Elizabeth: It also had an underskirt system…
Eleanor:…because the second part of my process after making the skirt was to have someone wear it and an underskirt allowed more possibility. I had attended the annual Gala Event at the Shadbolt Centre for the Arts in June of 1997 and took the opportunity to hire the model, Rebecca Cohen, to wear the skirt and walk around the event lifting it. She was fully clothed underneath of course but I wanted to see how people would respond. (see images below) I made many drawings and took photos exploring the skirt’s movement, I did use the skirt images from that event for some of the digital explorations, and the images were kept close by as a source or reference.
Elizabeth: There were a lot of back alleyways and crossroads, especially at the beginning, partially because we were experimenting individually with the research.
Eleanor: We were working mothers and had to squeeze in our exploration whenever time permitted.
Elizabeth: For me that was often in the late-night when everyone else was asleep.
Eleanor: It was also as a way of developing ideas before sharing them with the group.
Elizabeth: But I think that process of wandering backstreets and travelling in every available direction was an important step in shaping and informing the path we decided on in the end - we just worked it until we were swimming in the same river.
Eleanor: The first opportunity I had to work with the images I’d collected was in the digital interpretations of Voyeur, leading up to the creation of the CD ROM in the fall of 1997.
THREE
Eleanor: Now we’re 21 years older and making this site seems like a good way for the project to enter the world of today.
Elizabeth: It’s oddly synchronous, considering how we began with the CD-ROM.
Eleanor: At that time though, to accomplish what we can now, would have been well beyond our means.
Elizabeth: I remember we considered the possibility. A lot of the fairytale work (another abandoned path) was done with the idea of creating an interactive story. Daunting to consider as I’m a bit of a Luddite.
Eleanor: I think now is the right time for it. My own peers are always impressed with our dedication to this project, our sticking with the idea over the long term. There are often comments about being able to discern a surety with the material and an underlying awareness that only comes with extensive research.
Elizabeth: And we’ve only ever shared that research in tiny bits. That said, I think the factor of time certainly impacted the direction of the work.
Eleanor: We were both working professionally, but when it came to this project we had a relaxed approach, never making compromises to achieve a particular goal.
Elizabeth: A labour of love so to speak, appropriate considering the subject. And we have been well rewarded by the fact that the resonance of the lifting skirt has continued to shift and expand with time.
Eleanor: Once we hit on the subject we knew it would be rewarding to pursue. So many threads go into the weave of this story.

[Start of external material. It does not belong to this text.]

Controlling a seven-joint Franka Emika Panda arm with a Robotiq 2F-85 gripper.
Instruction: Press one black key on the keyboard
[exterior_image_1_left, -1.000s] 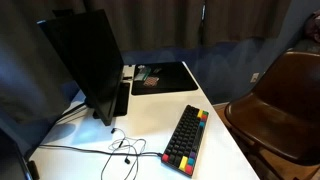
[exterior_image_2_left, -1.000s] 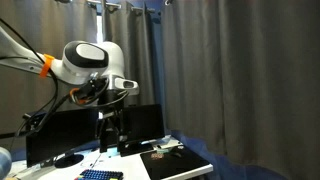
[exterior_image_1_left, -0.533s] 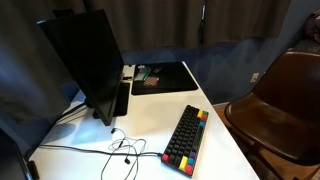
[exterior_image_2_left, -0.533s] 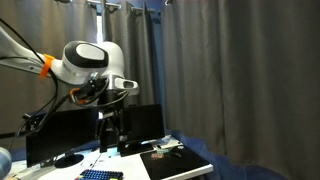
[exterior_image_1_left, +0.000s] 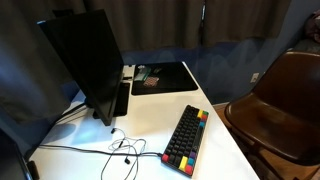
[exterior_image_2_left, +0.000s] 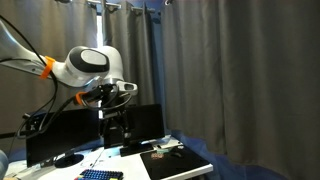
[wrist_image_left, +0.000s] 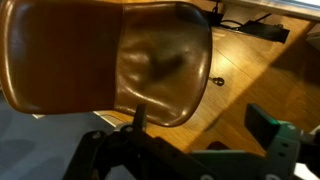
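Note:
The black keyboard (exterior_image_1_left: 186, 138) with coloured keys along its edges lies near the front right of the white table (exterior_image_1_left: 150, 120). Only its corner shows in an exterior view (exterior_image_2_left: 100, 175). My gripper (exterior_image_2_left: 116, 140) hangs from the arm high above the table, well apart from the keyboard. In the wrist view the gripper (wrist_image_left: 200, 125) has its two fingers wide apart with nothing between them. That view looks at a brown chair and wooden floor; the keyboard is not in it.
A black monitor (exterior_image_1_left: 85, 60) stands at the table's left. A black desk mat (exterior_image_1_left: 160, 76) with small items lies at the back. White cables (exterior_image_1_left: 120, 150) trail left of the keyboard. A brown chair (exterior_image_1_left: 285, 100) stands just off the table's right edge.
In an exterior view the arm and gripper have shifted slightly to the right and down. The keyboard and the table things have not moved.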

Elizabeth: All deepening our awareness of the extent to which the feminine has been compromised and artificially reconstructed over the last few thousand years.
Eleanor: So many preconceptions needed, still need, to be reexamined.
Elizabeth: Exactly. Since my college archeology and anthropology days many long-held theories have come into question, not the least of which is the temporocentrism of determinations and identifications that were made regarding the role of both prehistoric and historic women.
Eleanor: And being the mothers of daughters makes us particularly sensitive to and excited by all these changes.